### TASK STATEMENT
All lines with the word "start" in the material below are required.

>>>

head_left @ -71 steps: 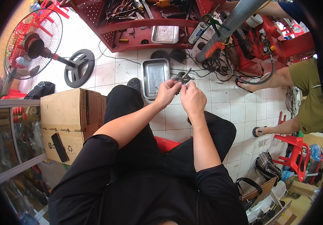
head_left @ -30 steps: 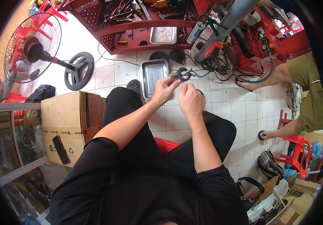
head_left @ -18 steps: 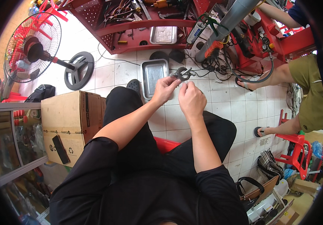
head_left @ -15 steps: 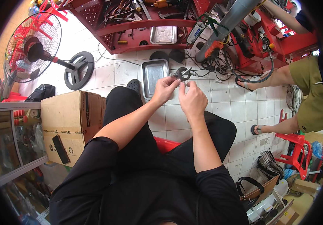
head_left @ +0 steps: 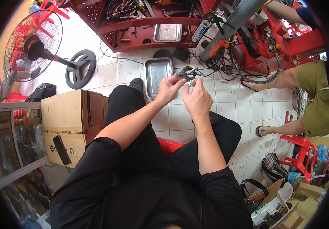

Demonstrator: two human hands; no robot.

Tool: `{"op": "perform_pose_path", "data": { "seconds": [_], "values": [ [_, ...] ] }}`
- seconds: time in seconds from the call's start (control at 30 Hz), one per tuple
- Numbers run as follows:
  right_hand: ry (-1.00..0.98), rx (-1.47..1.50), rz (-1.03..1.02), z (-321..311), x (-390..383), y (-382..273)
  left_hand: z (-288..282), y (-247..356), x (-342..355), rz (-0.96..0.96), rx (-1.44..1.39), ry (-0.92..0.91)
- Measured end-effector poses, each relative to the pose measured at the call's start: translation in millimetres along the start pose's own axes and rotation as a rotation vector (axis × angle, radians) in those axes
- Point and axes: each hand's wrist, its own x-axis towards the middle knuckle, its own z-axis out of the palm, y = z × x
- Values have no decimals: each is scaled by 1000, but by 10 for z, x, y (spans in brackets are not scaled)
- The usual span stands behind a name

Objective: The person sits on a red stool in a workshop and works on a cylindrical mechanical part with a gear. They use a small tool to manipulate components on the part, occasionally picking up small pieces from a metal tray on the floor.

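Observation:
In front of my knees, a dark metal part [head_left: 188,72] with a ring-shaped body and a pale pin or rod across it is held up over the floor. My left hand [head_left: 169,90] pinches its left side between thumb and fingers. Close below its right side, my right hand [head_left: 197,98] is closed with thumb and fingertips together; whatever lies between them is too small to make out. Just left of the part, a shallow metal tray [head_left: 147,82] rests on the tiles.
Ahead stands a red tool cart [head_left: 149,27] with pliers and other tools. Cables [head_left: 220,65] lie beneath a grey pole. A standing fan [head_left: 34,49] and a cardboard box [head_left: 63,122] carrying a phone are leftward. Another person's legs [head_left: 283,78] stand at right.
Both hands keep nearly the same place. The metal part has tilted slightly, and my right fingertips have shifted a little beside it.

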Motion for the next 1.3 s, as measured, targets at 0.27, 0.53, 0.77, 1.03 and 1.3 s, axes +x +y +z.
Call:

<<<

### SOLUTION FOR THIS PROBLEM
- seconds: time in seconds from the call's start (control at 30 Hz), one per tuple
- Measured end-effector poses, each relative to the pose measured at the call's start: translation in millimetres along the start pose's own axes and rotation as a rotation vector (axis × angle, radians) in those axes

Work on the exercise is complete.